Do you have any tips for aspiring swimmers?
My biggest tip for young aspiring athletes is always to believe in your coach. No matter how hard they are making you work, you have to understand that the coach knows best, and the work being given to you is going to help you become the best you can be. As a young swimmer I didn’t have this belief in my coach and I wasn’t improving at all until I changed my way of thinking and started to work with my coach as opposed to fighting against him.
Finally, what do you like to do when you are not swimming?
When I need to relax I tend to get under a duvet and catch up on TV with my family, listen to music, or best of all just sleep! My training takes a lot out of me and I have to utilise my opportunities for rest as much as possible – without doing so my work in the pool wouldn’t be as effective!

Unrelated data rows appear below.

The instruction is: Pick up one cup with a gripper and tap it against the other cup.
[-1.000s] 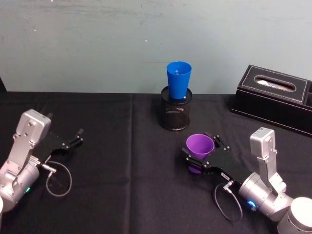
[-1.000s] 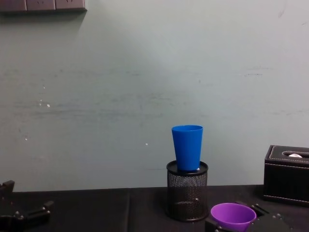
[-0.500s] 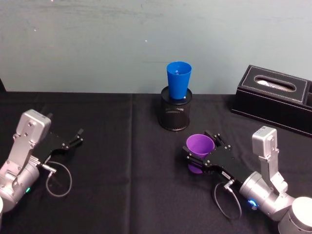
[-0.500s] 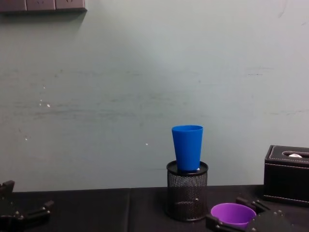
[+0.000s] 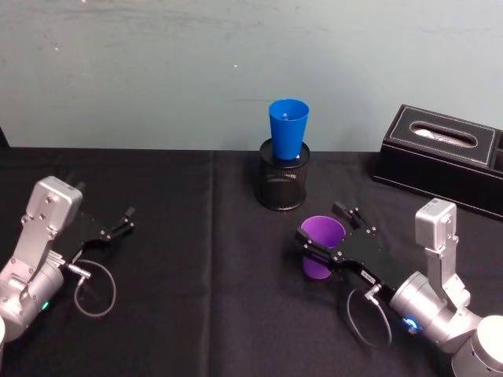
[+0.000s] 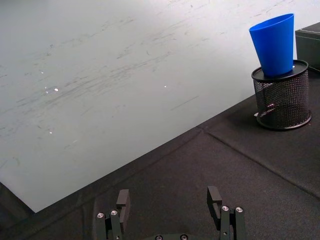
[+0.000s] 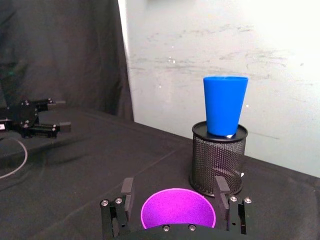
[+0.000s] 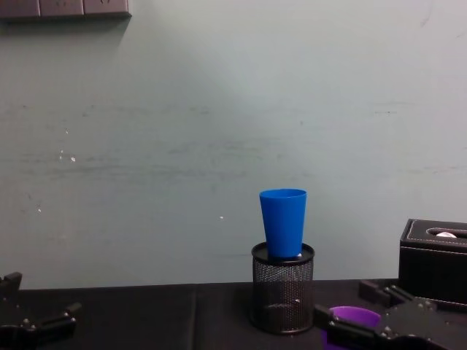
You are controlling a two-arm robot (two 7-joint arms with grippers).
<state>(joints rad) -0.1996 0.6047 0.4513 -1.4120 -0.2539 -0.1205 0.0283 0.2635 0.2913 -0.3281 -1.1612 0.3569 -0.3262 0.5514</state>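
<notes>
The purple cup (image 5: pixel 321 245) stands upright on the black cloth, in front of and slightly right of the black mesh holder (image 5: pixel 282 185). My right gripper (image 5: pixel 332 229) is open, with one finger on each side of the cup and a gap to its rim, as the right wrist view shows for the cup (image 7: pixel 178 210). The blue cup (image 5: pixel 288 129) sits upright in the top of the mesh holder, also seen from the chest as the blue cup (image 8: pixel 284 222). My left gripper (image 5: pixel 124 221) rests open at the left, far from both cups.
A black tissue box (image 5: pixel 444 157) stands at the back right. A grey wall runs close behind the mesh holder. A cable loop (image 5: pixel 94 287) lies by the left arm. Bare black cloth stretches between the two arms.
The right gripper's fingers have spread apart from the purple cup, which they held close a second ago. The cup stays in place. The left arm has not moved.
</notes>
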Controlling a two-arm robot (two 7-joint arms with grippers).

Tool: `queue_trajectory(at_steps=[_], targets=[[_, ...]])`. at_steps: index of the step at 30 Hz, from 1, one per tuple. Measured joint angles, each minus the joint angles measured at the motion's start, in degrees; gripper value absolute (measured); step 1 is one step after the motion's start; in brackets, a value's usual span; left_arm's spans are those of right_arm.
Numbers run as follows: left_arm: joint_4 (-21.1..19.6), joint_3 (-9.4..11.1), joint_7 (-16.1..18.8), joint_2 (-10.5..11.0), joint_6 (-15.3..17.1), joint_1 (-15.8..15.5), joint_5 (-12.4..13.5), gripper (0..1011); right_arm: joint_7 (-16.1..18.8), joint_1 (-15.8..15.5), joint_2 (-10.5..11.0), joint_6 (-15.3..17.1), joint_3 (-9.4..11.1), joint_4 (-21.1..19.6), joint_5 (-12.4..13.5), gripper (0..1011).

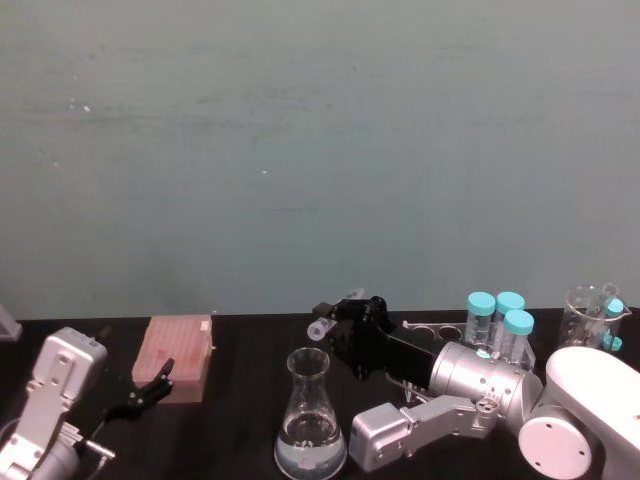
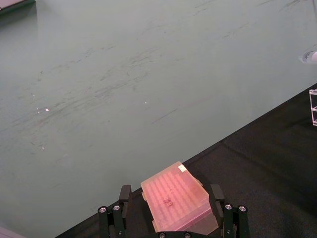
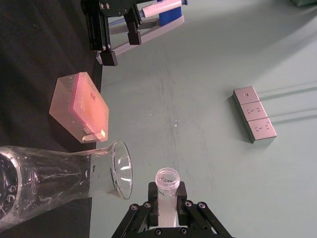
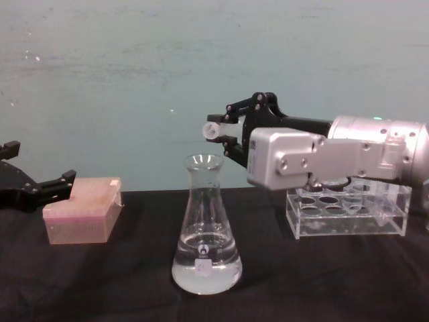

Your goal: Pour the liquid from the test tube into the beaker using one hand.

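Test tube (image 4: 212, 129) horizontal, mouth leftward above beaker (image 4: 206, 228) rim; right tool (image 4: 222, 130) clamped on it; left tool (image 2: 170, 197) apart.

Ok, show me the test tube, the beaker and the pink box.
test tube (image 4: 212, 129): chest view, open mouth end.
beaker (image 4: 204, 228): chest view, sloping glass body.
pink box (image 4: 78, 227): chest view, front side.
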Motion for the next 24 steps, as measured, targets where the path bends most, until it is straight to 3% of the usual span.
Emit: queue_trajectory(at_steps=[24], targets=[[0.00, 0.00, 0.00, 0.00, 0.00, 0.00, 0.00, 1000, -6.16, 0.66, 1.95, 1.17, -3.44, -0.93, -6.72, 203]])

Charlie Boldison: Fact File
Date of Birth: 28/07/92 (age 19)
Club: Barnet Copthall Swimming Club
Personal bests: 50m back – 26.33 seconds. 100m back – 56.20 seconds. 200m back – 2.00.98
Key achievements: Won Silver at the National Youth Championships in 200m back aged 17 and 18. Placed 4th in the Men’s Open 200m Backstroke at the National Championships when 18. Represented Team GB at the European Junior Championships in 2010 in Helsinki. In November 2011 represented England at the Canada Cup and won Bronze in the 200m Backstroke and Silver in the 50m Backstroke. In January 2012 represented Team GB at the Flanders Cup in Belgium and won Bronze in the 50m and 100m Backstroke.